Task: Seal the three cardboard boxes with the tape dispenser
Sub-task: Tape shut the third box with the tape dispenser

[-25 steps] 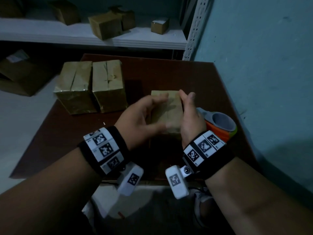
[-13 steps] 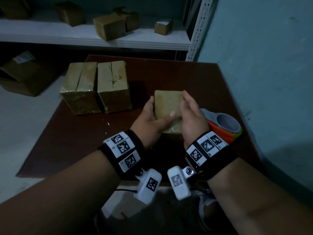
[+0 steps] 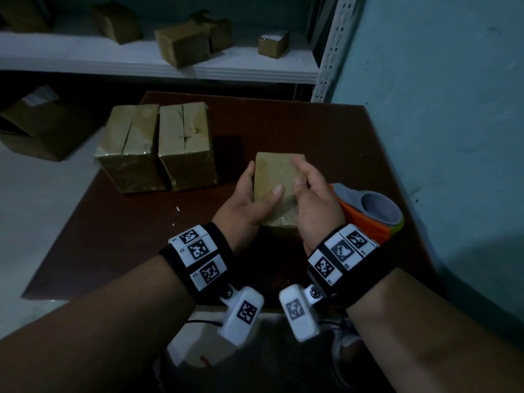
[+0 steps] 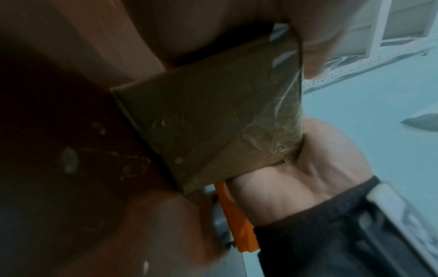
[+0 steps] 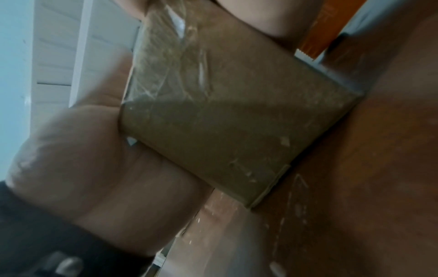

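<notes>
A small cardboard box [image 3: 279,177] stands on the dark brown table [image 3: 283,126], right of centre. My left hand [image 3: 259,184] grips its left side, thumb lying across the top. My right hand [image 3: 300,171] holds the right side, fingers curled onto the top. The left wrist view shows the box [image 4: 213,121] with wrinkled clear tape on its near face; the right wrist view shows that box [image 5: 225,112] too. The orange and grey tape dispenser [image 3: 368,211] lies on the table just right of my right hand. Two larger boxes [image 3: 130,146] [image 3: 184,143] stand side by side at the left.
A white shelf [image 3: 241,66] behind the table carries several small boxes. More cardboard lies on the floor at the far left [image 3: 37,123]. A blue wall [image 3: 439,137] runs close along the table's right edge.
My left hand, spread beside the small box a second ago, has closed onto its left side. My right hand's fingers have curled over the top. The box stays in place.
</notes>
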Demonstrator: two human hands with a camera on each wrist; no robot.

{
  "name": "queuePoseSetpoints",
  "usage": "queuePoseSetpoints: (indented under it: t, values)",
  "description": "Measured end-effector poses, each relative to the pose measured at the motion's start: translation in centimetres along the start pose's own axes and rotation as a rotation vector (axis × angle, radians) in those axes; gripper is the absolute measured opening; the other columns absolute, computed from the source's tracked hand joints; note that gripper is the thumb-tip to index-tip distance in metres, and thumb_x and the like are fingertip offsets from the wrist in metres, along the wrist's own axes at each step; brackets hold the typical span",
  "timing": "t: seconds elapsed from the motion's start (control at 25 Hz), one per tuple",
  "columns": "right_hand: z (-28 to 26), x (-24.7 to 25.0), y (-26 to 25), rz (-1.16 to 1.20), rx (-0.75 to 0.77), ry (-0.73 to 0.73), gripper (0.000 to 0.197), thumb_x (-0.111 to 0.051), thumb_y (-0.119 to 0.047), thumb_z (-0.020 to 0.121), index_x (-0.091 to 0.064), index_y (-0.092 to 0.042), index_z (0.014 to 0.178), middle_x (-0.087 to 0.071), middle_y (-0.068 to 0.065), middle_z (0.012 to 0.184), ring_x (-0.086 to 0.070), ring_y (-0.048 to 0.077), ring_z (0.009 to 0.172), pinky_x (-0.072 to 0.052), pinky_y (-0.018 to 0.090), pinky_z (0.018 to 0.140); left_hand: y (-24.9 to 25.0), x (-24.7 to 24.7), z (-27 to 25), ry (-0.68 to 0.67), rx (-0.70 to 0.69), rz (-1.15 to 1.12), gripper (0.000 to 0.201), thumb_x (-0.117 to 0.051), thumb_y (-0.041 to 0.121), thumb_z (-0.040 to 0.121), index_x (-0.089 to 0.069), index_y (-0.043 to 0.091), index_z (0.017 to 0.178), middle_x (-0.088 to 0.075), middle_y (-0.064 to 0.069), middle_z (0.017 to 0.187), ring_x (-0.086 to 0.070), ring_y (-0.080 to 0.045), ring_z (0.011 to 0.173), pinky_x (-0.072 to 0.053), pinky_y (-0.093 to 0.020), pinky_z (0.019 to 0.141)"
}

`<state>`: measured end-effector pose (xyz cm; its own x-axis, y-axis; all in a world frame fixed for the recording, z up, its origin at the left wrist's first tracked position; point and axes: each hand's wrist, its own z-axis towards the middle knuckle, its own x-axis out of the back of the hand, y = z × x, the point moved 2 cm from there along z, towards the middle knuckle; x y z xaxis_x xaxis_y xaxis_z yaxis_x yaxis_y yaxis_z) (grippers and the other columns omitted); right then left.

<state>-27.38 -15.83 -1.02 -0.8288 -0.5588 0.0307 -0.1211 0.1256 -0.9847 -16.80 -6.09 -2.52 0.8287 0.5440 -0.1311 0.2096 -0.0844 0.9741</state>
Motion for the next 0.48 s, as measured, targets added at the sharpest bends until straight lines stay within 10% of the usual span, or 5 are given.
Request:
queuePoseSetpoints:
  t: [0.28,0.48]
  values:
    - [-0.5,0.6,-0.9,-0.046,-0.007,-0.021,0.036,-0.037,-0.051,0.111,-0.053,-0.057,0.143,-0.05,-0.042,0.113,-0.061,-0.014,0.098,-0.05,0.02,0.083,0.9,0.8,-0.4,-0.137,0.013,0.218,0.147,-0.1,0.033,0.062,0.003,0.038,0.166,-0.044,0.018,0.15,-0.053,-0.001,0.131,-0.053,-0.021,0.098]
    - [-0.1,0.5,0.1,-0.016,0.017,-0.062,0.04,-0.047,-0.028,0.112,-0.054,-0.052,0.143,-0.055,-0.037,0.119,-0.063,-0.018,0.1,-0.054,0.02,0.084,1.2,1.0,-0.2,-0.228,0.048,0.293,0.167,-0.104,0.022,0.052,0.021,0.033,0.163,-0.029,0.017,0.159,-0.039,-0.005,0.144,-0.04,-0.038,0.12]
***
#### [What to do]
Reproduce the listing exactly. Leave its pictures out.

#### [Reply to the exercise]
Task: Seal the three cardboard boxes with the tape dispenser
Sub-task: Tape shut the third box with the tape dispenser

[-25 steps] 
[-13 steps] 
[+0 steps] 
[+0 steps] 
[+0 steps] 

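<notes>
A small cardboard box [image 3: 279,177] stands on the dark brown table [image 3: 283,126], right of centre. My left hand [image 3: 259,184] grips its left side, thumb lying across the top. My right hand [image 3: 300,171] holds the right side, fingers curled onto the top. The left wrist view shows the box [image 4: 213,121] with wrinkled clear tape on its near face; the right wrist view shows that box [image 5: 225,112] too. The orange and grey tape dispenser [image 3: 368,211] lies on the table just right of my right hand. Two larger boxes [image 3: 130,146] [image 3: 184,143] stand side by side at the left.
A white shelf [image 3: 241,66] behind the table carries several small boxes. More cardboard lies on the floor at the far left [image 3: 37,123]. A blue wall [image 3: 439,137] runs close along the table's right edge.
My left hand, spread beside the small box a second ago, has closed onto its left side. My right hand's fingers have curled over the top. The box stays in place.
</notes>
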Demonstrator: two human hands with a camera on each wrist; no robot.

{
  "name": "queuePoseSetpoints",
  "usage": "queuePoseSetpoints: (indented under it: t, values)",
  "description": "Measured end-effector poses, each relative to the pose measured at the motion's start: translation in centimetres along the start pose's own axes and rotation as a rotation vector (axis × angle, radians) in those axes; gripper is the absolute measured opening; the other columns absolute, computed from the source's tracked hand joints; note that gripper is the thumb-tip to index-tip distance in metres, and thumb_x and the like are fingertip offsets from the wrist in metres, along the wrist's own axes at each step; brackets hold the typical span",
  "timing": "t: seconds elapsed from the motion's start (control at 25 Hz), one per tuple",
  "columns": "right_hand: z (-28 to 26), x (-24.7 to 25.0), y (-26 to 25), rz (-1.16 to 1.20), rx (-0.75 to 0.77), ry (-0.73 to 0.73), gripper (0.000 to 0.197), thumb_x (-0.111 to 0.051), thumb_y (-0.119 to 0.047), thumb_z (-0.020 to 0.121), index_x (-0.091 to 0.064), index_y (-0.092 to 0.042), index_z (0.014 to 0.178), middle_x (-0.087 to 0.071), middle_y (-0.068 to 0.065), middle_z (0.012 to 0.184), ring_x (-0.086 to 0.070), ring_y (-0.048 to 0.077), ring_z (0.009 to 0.172), pinky_x (-0.072 to 0.052), pinky_y (-0.018 to 0.090), pinky_z (0.018 to 0.140); left_hand: y (-24.9 to 25.0), x (-24.7 to 24.7), z (-27 to 25), ry (-0.68 to 0.67), rx (-0.70 to 0.69), rz (-1.15 to 1.12), gripper (0.000 to 0.201), thumb_x (-0.117 to 0.051), thumb_y (-0.041 to 0.121), thumb_z (-0.040 to 0.121), index_x (-0.089 to 0.069), index_y (-0.043 to 0.091), index_z (0.017 to 0.178), middle_x (-0.088 to 0.075), middle_y (-0.064 to 0.069), middle_z (0.017 to 0.187), ring_x (-0.086 to 0.070), ring_y (-0.080 to 0.045), ring_z (0.011 to 0.173), pinky_x (-0.072 to 0.053), pinky_y (-0.093 to 0.020), pinky_z (0.019 to 0.141)"
}

`<state>`: measured end-effector pose (xyz cm; its own x-axis, y-axis; all in a world frame fixed for the recording, z up, its origin at the left wrist's first tracked position; point and axes: each hand's wrist, its own z-axis towards the middle knuckle, its own x-axis out of the back of the hand, y = z × x, the point moved 2 cm from there along z, towards the middle knuckle; x y z xaxis_x xaxis_y xaxis_z yaxis_x yaxis_y yaxis_z) (grippers and the other columns omitted); right then left.

<state>-27.38 -15.83 -1.02 -0.8288 -0.5588 0.0307 -0.1211 0.1256 -0.9847 -16.80 -6.09 -2.52 0.8287 0.5440 -0.1311 0.2096 -0.0844 0.9741</state>
Motion for the next 0.48 s, as measured, targets added at the sharpest bends until straight lines stay within 10% of the usual span, or 5 are given.
Request:
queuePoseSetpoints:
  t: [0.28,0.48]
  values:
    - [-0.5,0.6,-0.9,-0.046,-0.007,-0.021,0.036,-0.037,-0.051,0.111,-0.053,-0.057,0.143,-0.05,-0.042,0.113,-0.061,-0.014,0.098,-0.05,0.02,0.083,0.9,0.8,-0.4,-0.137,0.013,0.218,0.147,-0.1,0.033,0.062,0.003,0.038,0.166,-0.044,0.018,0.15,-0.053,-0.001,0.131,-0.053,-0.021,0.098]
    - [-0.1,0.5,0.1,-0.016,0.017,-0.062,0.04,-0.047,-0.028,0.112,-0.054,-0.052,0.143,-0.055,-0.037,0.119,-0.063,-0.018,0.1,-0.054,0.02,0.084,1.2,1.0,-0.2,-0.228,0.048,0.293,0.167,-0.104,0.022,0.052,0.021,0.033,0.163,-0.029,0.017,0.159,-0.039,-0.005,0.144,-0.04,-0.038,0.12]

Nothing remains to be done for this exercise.